For histological evaluation, the fruit sectors were divided at equal distances along the radius into three concentrically oriented zones: the area closest to the fruit exterior (zone Ex), the intermediate, or middle zone (zone Md), and the area closest to the fruit interior (zone In), as depicted in. Two square images per zone, each 0.06 cm2, were observed in each sector for Stage I, and six images per zone were obtained for Stage II. Microscopic images were acquired with an Olympus BX51 light microscope and recorded using a digital camera (Olympus SC50) attached to the microscope using CellSens Imaging Software (V.5.10, Olympus Corporation, Tokyo, Japan).
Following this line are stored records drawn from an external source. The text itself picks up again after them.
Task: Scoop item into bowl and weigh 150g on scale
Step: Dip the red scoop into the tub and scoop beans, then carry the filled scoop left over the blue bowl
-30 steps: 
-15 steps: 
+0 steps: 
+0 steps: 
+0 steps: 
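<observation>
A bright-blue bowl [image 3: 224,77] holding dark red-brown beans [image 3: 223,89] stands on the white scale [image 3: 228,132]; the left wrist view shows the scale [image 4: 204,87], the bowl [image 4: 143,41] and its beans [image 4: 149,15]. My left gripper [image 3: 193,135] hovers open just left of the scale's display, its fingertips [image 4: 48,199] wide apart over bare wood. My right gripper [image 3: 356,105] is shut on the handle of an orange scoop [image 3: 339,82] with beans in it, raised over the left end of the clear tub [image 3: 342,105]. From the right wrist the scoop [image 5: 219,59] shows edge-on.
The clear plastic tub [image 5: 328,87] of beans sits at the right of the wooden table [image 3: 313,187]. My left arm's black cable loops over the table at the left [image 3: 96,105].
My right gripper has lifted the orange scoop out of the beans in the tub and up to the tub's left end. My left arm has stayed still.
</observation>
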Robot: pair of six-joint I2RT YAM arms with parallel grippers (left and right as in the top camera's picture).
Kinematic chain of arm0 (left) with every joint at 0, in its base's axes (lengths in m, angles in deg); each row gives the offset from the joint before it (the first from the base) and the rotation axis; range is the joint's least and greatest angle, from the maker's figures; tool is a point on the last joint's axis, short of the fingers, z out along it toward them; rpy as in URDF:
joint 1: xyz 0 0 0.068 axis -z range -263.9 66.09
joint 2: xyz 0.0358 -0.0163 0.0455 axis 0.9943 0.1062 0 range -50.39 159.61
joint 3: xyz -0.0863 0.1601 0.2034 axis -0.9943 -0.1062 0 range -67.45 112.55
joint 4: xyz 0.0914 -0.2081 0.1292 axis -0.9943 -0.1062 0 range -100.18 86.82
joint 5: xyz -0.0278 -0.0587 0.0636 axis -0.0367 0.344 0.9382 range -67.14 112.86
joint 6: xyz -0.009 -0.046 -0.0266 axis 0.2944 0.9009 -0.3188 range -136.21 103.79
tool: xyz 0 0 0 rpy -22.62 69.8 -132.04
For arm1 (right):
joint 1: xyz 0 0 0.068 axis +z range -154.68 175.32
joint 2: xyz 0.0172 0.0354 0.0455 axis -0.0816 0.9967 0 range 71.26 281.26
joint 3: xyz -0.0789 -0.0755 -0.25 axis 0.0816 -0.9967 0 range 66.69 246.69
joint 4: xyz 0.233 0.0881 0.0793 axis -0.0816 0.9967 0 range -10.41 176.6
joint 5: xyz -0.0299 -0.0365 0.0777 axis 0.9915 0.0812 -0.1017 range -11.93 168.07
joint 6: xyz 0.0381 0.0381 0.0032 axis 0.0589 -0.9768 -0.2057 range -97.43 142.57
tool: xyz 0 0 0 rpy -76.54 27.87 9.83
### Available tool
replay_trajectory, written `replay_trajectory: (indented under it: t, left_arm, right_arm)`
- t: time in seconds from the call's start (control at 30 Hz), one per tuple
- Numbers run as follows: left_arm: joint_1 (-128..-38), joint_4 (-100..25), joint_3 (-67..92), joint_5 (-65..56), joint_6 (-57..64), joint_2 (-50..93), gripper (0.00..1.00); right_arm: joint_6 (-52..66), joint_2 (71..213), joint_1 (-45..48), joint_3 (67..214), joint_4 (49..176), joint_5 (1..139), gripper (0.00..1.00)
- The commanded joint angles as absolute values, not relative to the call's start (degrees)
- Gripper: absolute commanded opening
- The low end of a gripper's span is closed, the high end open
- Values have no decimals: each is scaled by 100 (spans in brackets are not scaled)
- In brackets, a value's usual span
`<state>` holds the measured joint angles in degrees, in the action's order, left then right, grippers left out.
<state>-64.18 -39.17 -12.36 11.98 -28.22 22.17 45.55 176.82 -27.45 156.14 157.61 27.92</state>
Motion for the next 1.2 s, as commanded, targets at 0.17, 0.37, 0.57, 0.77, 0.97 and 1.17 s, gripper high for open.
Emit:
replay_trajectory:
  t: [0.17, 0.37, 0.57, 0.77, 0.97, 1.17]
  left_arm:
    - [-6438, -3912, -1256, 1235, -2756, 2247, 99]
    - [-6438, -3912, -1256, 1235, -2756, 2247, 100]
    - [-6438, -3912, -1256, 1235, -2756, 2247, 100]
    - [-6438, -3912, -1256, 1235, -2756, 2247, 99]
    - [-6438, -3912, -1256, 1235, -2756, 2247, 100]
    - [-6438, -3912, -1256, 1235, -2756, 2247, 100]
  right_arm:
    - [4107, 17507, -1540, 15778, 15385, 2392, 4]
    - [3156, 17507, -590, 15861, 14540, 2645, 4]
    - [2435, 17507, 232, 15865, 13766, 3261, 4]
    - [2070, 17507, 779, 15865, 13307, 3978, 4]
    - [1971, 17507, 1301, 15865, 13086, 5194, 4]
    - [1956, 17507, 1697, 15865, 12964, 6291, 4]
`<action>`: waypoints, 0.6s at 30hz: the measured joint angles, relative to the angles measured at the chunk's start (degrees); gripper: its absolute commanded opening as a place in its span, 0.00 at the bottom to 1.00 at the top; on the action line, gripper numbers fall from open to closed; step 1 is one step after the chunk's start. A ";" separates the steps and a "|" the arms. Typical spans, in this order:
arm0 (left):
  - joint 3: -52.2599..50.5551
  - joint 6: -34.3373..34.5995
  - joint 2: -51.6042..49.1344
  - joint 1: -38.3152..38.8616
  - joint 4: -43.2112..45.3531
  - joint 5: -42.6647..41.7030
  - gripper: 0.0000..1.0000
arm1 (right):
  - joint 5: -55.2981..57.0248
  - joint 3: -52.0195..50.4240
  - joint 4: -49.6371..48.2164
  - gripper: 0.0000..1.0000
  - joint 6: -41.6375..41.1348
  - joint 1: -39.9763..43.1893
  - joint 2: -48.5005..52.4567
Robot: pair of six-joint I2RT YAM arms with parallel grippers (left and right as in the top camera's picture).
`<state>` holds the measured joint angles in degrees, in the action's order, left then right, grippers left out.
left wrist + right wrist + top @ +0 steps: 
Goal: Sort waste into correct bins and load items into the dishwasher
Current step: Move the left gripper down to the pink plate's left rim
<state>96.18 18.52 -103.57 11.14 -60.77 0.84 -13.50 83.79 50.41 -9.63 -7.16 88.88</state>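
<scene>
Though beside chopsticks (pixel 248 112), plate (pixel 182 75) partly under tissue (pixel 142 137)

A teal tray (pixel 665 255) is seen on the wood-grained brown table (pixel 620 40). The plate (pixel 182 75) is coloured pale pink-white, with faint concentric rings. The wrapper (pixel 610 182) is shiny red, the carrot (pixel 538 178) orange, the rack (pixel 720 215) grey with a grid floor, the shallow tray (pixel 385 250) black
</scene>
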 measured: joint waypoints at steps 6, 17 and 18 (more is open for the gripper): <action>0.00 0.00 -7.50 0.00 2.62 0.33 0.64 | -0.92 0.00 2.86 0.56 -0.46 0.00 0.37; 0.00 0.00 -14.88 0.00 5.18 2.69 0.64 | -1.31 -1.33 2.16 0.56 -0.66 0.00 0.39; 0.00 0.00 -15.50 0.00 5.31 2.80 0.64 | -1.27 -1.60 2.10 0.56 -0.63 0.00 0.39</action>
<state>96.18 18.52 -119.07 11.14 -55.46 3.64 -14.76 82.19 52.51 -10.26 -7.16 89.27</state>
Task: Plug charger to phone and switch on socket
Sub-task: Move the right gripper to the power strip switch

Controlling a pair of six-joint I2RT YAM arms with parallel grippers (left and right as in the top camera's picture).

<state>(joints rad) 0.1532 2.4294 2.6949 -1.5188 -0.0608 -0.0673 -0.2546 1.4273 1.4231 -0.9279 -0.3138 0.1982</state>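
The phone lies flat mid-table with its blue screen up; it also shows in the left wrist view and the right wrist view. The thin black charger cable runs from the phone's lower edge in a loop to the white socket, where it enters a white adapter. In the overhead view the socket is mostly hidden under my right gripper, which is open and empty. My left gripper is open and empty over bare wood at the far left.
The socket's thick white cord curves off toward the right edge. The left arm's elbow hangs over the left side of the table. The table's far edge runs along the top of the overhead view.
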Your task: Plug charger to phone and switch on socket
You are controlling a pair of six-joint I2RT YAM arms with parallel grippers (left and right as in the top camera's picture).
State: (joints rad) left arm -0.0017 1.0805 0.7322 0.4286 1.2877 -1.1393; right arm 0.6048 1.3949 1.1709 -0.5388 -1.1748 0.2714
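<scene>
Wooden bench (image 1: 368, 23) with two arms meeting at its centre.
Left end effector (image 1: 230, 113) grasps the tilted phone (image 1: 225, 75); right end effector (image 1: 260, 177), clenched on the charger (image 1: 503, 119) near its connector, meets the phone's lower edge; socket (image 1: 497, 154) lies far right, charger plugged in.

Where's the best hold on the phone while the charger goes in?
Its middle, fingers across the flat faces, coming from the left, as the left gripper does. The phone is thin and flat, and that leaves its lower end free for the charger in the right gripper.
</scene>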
Finally, 54 images per treatment were analyzed in Stage I and 144 in Stage II. All parameters were first determined for the three different fruit flesh zones, and then overall (globally) for the total area studied. The global values were calculated by considering the proportional area contribution of each zone.
Individual stone cells and stone cell clusters were observed. Stone cell clusters, referred to as SCCs (following the nomenclature of Nii et al.), were considered as such when the cluster contained more than three adjoining stone cells. Individual stone cells and those found in groups of two or three, in all cases separated from other stone cells by at least one parenchyma cell, were designated as isolated. Given the relatively small number of isolated stone cells (Figure 1D), the majority of the stone cell analyses only utilized the SCCs. A macro was developed for use with Image J software (V.2.1.0, National Institutes of Health, Bethesda, USA) to automatically determine the size of the SCCs, the number of SCCs and isolated stone cells, the area occupied by the SCCs, and the number of SCCs per area. In addition, the average stone cell size was calculated from the data. Data automatically determined via software were compared with data obtained via manual determination, achieving a high correlation (R2 = 0.9).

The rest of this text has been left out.